After a fabulous trip to Fort Lauderdale, my New England new year began when I stepped off the plane into the tail end of a three day snow storm.

My initial plans were to food shop, do laundry and get re-oriented for the work week. The snow put a damper on the shopping plans, so that didn't happen. Which was just as well, since I can eat like a king for weeks with what's hidden in my pantry and freezer. I've mentioned in my last few posts that I'd been reading the recipes in the new South Beach book so I decided to give their black bean soup a try. Nothing tastes better to me, or feels more comforting on a cold, snowy night than a steaming bowl of soup. And this is a quick fix I might add. The ingredient list looks long, but I promise you it's fast, tasty and a great way to use some of your kitchen staples.

Black Bean Soup (from South Beach Supercharged)

1 T olive oil (I used canola)

4 thinly sliced scallions (I diced 1/2 of a huge onion that was in my fridge-about 1 1/2 cups)

1 thinly sliced celery stalk

4 minced garlic cloves

2 tsp ground cumin

1/8 tsp ground cayenne (I used 1/2 tsp)

pinch of salt (I used 1/4 tsp and added more later)

black pepper (I used about 1/8 tsp)

1/2 tsp chili powder -my contribution

1/4 tsp dried oregano -my contribution

2 15 oz cans black beans and their liquid

1 15 oz can diced tomatoes (I used no salt added)

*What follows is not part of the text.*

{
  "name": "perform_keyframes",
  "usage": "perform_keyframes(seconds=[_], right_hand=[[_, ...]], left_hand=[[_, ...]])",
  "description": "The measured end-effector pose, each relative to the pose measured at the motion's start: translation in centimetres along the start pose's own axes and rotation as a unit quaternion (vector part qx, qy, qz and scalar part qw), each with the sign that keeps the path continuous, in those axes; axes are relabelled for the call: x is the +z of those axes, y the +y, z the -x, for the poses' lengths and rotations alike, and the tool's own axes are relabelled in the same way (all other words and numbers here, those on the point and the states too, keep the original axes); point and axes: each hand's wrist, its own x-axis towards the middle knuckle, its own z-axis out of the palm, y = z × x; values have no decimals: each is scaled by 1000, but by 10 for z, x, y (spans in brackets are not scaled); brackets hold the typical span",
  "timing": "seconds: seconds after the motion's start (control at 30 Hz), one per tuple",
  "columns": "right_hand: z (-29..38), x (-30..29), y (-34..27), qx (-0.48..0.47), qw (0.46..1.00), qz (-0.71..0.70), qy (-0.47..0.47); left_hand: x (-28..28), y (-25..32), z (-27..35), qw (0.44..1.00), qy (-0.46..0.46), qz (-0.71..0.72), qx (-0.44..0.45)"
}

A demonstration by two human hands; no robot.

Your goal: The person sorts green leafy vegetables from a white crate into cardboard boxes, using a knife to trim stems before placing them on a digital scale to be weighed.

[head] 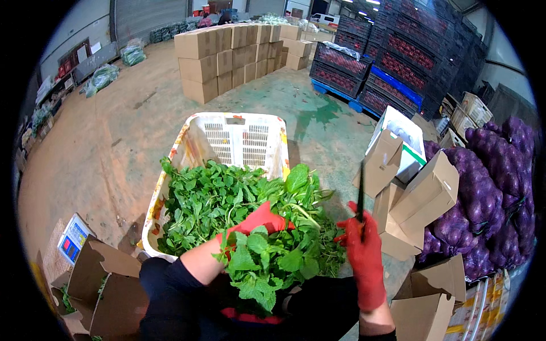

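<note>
My left hand (262, 221), in a red glove, is closed around a bunch of mint-like leafy greens (251, 266). Its broad leaves hang towards my lap, and pale stems point away to the right. To the right, my red-gloved right hand (363, 262) grips a knife (361, 185) with its dark, slightly blurred blade pointing up, apart from the bunch. In front of me stands a white plastic crate (150, 232) with worn, stained edges. Loose greens (200, 198) of the same look fill its near part. Small stems and leaves (330, 251) lie below, between the bunch and my right hand.
Open cardboard boxes (420, 196) and a white foam box (403, 136) stand right, beside purple net sacks of onions (473, 192). More cardboard (113, 294) and a scale (74, 238) are at left. Stacked cartons (200, 68) and black crates (341, 70) stand farther off.
</note>
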Motion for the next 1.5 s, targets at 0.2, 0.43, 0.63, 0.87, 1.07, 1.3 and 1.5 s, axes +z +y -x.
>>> perform_keyframes(seconds=[0.2,0.43,0.63,0.87,1.07,1.3,1.5], right_hand=[[21,8,12,-160,880,408,-182],[12,16,46,-142,830,529,-103],[15,11,66,-144,804,574,-67],[7,2,84,-240,805,543,11],[5,15,56,-231,793,563,33],[6,12,50,-197,843,501,-15],[4,11,50,-286,860,421,41]], left_hand=[[42,90,-8,914,213,-310,-149],[42,73,-31,892,203,-372,-156],[39,63,-40,932,130,-331,-73],[49,64,-54,917,145,-351,-120],[40,46,-51,897,183,-397,-61],[48,65,-44,908,155,-378,-86],[47,59,-43,884,185,-411,-126]])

1 14.5 oz can chicken broth, lower sodium, fat free

juice of 1/2 lime

Garnishes -my contribution again: shredded low fat cheddar cheese, sliced scallions, low fat sour cream, cilantro, Sriracha sauce, lime wedges

In a medium to large saucepan heat oil over medium/low heat. Add onions, celery, garlic and spices. Cook, stirring occasionally until vegetables soften. Add black beans, tomatoes and chicken broth. Bring to a simmer and cook for 10 minutes. Transfer 2 cups of the soup to a blender and process until smooth. Return blended mixture to soup pot and simmer 10 minutes more. Add lime juice and test for seasoning. This is where I added more salt. Serve hot with garnishes. SB doesn't say how may serving this makes, but I'm guessing four. And if you make it ahead, it will thicken a bit and you'll probably want to add a small amount of water when reheating.

I enjoyed this dish because it was different than most black bean soups I've had. My favorite bean soup to date is from a restaurant in San Juan (can't remember the name) that makes a rich, hearty, you can eat it with a fork type of soup. And it's SPICY. This is lighter, has no ham hocks or bacon, and with the minimal amount of cayenne and absence of jalapenos, it's probably more pleasing to the general public. And kid friendly as well. I must admit that the garnishes add a nice touch and you can be sure I helped myself to every single one of them, including the Sriracha sauce. Serve this with a crusty loaf of bread or toasted slice of lavash, and even a small salad if you like. I think you'll enjoy.